* **WORK REQUIRED**:
Repeat every record below exactly as it appears.

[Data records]
○ ○ ○ ○
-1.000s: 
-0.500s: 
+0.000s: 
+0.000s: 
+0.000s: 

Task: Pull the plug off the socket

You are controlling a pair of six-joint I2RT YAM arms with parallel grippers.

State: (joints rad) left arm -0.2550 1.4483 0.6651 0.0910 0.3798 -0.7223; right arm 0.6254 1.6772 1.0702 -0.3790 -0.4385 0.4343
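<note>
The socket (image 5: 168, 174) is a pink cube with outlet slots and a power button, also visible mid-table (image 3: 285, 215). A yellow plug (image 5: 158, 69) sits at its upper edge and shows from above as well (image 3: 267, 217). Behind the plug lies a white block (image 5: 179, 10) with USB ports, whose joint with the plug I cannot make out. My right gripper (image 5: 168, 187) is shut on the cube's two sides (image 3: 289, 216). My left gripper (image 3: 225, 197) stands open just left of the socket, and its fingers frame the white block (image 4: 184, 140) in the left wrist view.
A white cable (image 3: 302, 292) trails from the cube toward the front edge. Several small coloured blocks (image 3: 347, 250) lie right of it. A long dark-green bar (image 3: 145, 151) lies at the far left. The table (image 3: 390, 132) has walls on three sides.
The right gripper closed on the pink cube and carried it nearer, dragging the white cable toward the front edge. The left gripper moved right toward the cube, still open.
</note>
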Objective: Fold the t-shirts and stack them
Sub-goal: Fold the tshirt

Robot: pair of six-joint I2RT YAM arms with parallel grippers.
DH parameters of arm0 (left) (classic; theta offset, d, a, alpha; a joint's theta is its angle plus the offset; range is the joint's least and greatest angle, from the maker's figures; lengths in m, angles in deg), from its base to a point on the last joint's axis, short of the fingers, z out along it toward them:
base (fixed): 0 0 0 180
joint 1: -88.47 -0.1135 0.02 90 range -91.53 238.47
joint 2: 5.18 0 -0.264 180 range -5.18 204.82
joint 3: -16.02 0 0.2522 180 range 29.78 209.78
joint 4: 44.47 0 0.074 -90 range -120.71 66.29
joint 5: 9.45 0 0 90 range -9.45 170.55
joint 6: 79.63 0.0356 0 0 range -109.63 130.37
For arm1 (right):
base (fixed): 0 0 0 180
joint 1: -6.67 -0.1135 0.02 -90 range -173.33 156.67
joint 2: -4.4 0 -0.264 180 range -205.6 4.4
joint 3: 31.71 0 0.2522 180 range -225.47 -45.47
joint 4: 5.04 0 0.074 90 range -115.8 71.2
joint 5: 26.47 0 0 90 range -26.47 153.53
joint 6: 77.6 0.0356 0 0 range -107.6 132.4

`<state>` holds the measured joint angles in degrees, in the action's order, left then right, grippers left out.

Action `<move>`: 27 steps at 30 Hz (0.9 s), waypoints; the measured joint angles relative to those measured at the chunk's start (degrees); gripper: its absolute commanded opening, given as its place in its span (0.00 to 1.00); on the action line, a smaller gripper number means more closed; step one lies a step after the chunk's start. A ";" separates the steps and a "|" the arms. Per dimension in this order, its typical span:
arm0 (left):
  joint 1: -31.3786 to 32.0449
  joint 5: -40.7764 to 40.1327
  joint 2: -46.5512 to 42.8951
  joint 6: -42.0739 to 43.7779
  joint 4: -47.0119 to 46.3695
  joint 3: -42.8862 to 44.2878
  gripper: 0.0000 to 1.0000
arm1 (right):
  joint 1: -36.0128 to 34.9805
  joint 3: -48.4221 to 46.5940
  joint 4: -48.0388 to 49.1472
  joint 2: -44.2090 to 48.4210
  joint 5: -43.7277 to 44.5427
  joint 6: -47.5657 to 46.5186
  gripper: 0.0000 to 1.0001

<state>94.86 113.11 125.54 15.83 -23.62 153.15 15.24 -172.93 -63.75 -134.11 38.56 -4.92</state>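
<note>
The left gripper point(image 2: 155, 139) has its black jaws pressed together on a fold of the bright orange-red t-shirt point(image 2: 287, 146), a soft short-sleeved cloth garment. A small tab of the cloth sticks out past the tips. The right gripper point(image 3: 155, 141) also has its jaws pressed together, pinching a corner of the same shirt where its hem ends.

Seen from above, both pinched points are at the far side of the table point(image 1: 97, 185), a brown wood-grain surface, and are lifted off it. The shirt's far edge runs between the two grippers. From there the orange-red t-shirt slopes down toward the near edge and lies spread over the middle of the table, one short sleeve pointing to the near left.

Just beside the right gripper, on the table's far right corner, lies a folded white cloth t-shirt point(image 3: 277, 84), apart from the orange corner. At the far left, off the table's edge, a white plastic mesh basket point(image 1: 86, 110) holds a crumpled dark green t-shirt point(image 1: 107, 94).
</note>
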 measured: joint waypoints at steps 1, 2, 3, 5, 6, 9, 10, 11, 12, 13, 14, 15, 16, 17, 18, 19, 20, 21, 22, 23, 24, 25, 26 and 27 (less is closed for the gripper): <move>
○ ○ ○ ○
* **RESPONSE AREA**:
-1.000s: 
-0.500s: 
+0.000s: 
+0.000s: 
+0.000s: 

Task: Pull the plug off the socket

You are controlling a pair of six-joint I2RT YAM arms with parallel grippers.

State: (joints rad) left arm -0.2550 1.4483 0.6651 0.0910 0.3798 -0.7223; right arm 0.6254 1.6772 1.0702 -0.3790 -0.4385 0.4343
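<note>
The socket (image 5: 168, 174) is a pink cube with outlet slots and a power button, also visible mid-table (image 3: 285, 215). A yellow plug (image 5: 158, 69) sits at its upper edge and shows from above as well (image 3: 267, 217). Behind the plug lies a white block (image 5: 179, 10) with USB ports, whose joint with the plug I cannot make out. My right gripper (image 5: 168, 187) is shut on the cube's two sides (image 3: 289, 216). My left gripper (image 3: 225, 197) stands open just left of the socket, and its fingers frame the white block (image 4: 184, 140) in the left wrist view.
A white cable (image 3: 302, 292) trails from the cube toward the front edge. Several small coloured blocks (image 3: 347, 250) lie right of it. A long dark-green bar (image 3: 145, 151) lies at the far left. The table (image 3: 390, 132) has walls on three sides.
The right gripper closed on the pink cube and carried it nearer, dragging the white cable toward the front edge. The left gripper moved right toward the cube, still open.
</note>
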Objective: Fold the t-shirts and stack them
Sub-goal: Fold the tshirt

Robot: pair of six-joint I2RT YAM arms with parallel grippers.
DH parameters of arm0 (left) (classic; theta offset, d, a, alpha; a joint's theta is its angle plus the offset; range is the joint's least and greatest angle, from the maker's figures; lengths in m, angles in deg), from its base to a point on the last joint's axis, short of the fingers, z out along it toward them:
base (fixed): 0 0 0 180
joint 1: -88.47 -0.1135 0.02 90 range -91.53 238.47
joint 2: 5.18 0 -0.264 180 range -5.18 204.82
joint 3: -16.02 0 0.2522 180 range 29.78 209.78
joint 4: 44.47 0 0.074 -90 range -120.71 66.29
joint 5: 9.45 0 0 90 range -9.45 170.55
joint 6: 79.63 0.0356 0 0 range -109.63 130.37
For arm1 (right):
base (fixed): 0 0 0 180
joint 1: -6.67 -0.1135 0.02 -90 range -173.33 156.67
joint 2: -4.4 0 -0.264 180 range -205.6 4.4
joint 3: 31.71 0 0.2522 180 range -225.47 -45.47
joint 4: 5.04 0 0.074 90 range -115.8 71.2
joint 5: 26.47 0 0 90 range -26.47 153.53
joint 6: 77.6 0.0356 0 0 range -107.6 132.4

`<state>` holds the measured joint angles in degrees, in the action's order, left then right, grippers left out.

Action `<move>`: 27 steps at 30 Hz (0.9 s), waypoints; the measured joint angles relative to those measured at the chunk's start (degrees); gripper: its absolute commanded opening, given as its place in its span (0.00 to 1.00); on the action line, a smaller gripper number means more closed; step one lies a step after the chunk's start. A ";" separates the steps and a "|" the arms. Per dimension in this order, its typical span:
arm0 (left):
  joint 1: -31.3786 to 32.0449
  joint 5: -40.7764 to 40.1327
  joint 2: -46.5512 to 42.8951
  joint 6: -42.0739 to 43.7779
  joint 4: -47.0119 to 46.3695
  joint 3: -42.8862 to 44.2878
  gripper: 0.0000 to 1.0000
arm1 (right):
  joint 1: -36.0128 to 34.9805
  joint 3: -48.4221 to 46.5940
  joint 4: -48.0388 to 49.1472
  joint 2: -44.2090 to 48.4210
  joint 5: -43.7277 to 44.5427
  joint 6: -47.5657 to 46.5186
  gripper: 0.0000 to 1.0001

<state>94.86 113.11 125.54 15.83 -23.62 153.15 15.24 -172.93 -63.75 -134.11 38.56 -4.92</state>
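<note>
The left gripper point(image 2: 155, 139) has its black jaws pressed together on a fold of the bright orange-red t-shirt point(image 2: 287, 146), a soft short-sleeved cloth garment. A small tab of the cloth sticks out past the tips. The right gripper point(image 3: 155, 141) also has its jaws pressed together, pinching a corner of the same shirt where its hem ends.

Seen from above, both pinched points are at the far side of the table point(image 1: 97, 185), a brown wood-grain surface, and are lifted off it. The shirt's far edge runs between the two grippers. From there the orange-red t-shirt slopes down toward the near edge and lies spread over the middle of the table, one short sleeve pointing to the near left.

Just beside the right gripper, on the table's far right corner, lies a folded white cloth t-shirt point(image 3: 277, 84), apart from the orange corner. At the far left, off the table's edge, a white plastic mesh basket point(image 1: 86, 110) holds a crumpled dark green t-shirt point(image 1: 107, 94).
</note>
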 measured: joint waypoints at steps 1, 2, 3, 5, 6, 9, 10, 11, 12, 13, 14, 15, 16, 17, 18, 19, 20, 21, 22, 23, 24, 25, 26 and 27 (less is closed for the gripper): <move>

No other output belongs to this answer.